WHAT IS REQUIRED.
Which lines in the data below contain the word "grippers"? Return each of them.

SOURCE MATERIAL Start Marker

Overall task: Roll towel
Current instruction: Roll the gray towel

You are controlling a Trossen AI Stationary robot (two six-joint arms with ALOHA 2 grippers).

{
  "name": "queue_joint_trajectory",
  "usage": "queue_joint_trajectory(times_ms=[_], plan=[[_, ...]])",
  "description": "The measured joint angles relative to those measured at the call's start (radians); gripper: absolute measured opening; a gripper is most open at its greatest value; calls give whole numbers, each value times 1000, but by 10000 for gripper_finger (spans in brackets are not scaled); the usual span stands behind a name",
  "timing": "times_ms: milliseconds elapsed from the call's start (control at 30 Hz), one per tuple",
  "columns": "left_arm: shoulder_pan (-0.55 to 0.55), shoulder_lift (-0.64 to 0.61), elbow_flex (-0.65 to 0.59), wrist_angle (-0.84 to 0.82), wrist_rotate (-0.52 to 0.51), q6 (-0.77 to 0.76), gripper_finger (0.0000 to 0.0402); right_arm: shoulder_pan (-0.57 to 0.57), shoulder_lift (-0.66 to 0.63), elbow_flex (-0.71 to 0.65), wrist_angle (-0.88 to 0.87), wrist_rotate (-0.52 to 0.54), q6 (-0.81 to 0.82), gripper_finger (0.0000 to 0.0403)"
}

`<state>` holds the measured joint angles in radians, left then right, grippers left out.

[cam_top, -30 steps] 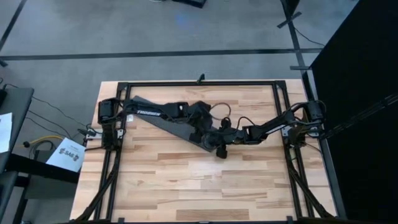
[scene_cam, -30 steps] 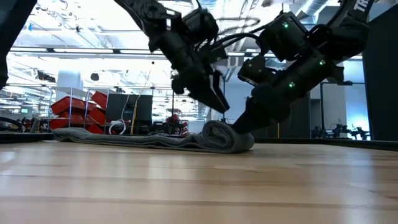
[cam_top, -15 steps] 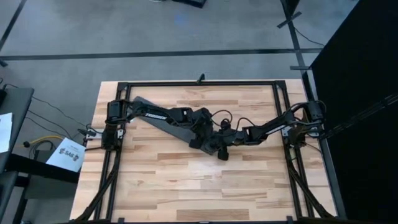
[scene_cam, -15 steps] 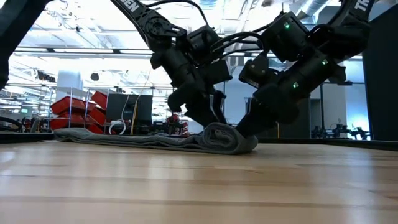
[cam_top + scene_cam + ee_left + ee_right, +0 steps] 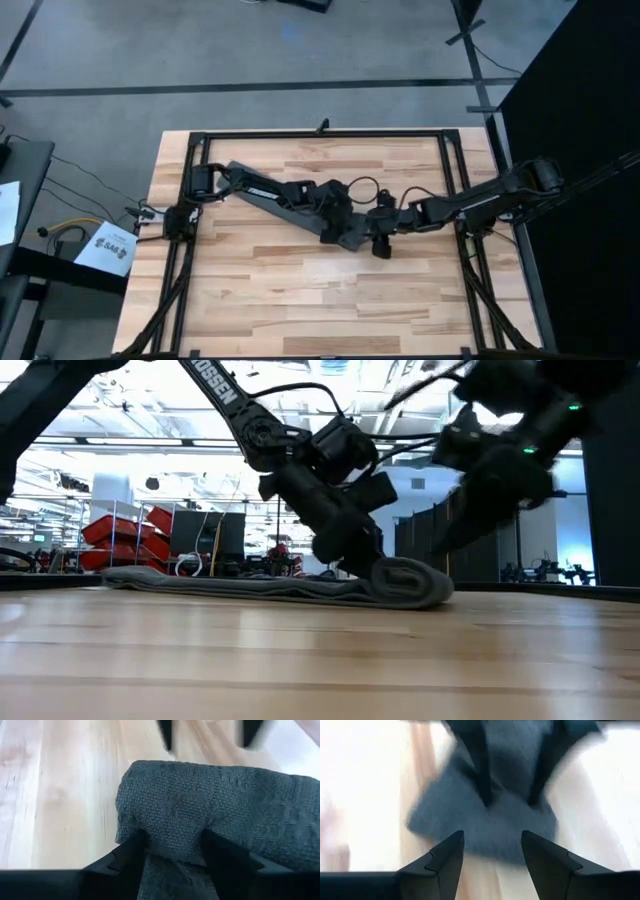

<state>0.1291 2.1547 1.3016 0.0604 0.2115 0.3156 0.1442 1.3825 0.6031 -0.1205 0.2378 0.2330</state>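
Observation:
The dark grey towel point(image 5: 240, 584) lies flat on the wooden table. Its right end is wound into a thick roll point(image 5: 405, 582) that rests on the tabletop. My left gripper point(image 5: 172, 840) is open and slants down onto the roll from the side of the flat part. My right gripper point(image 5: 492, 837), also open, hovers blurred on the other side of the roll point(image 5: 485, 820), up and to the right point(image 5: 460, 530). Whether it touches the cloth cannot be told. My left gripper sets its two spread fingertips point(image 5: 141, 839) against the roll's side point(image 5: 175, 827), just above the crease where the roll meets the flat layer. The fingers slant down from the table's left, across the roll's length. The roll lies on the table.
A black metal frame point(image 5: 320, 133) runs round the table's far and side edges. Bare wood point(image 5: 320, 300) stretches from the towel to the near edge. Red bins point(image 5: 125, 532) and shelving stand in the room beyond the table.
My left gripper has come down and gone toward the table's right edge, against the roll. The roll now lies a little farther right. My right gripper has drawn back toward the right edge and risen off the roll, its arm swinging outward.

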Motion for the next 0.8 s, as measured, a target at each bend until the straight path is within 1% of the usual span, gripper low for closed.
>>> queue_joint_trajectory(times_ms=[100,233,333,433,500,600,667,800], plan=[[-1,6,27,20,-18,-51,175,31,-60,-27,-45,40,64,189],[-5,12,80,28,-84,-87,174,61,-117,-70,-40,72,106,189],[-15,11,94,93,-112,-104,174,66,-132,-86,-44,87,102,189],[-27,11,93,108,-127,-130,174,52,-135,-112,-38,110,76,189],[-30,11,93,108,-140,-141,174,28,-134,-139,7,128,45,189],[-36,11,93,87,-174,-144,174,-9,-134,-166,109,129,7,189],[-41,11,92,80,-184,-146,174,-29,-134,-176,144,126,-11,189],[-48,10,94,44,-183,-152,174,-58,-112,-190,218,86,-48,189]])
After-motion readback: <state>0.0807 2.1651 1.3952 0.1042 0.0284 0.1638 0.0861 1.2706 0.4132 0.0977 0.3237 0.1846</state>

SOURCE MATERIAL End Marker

ANSWER SPACE.
You are controlling a Trossen AI Stationary robot (two six-joint arms with ALOHA 2 grippers).
`<state>` holds the measured joint angles in radians, left then right, grippers left out.

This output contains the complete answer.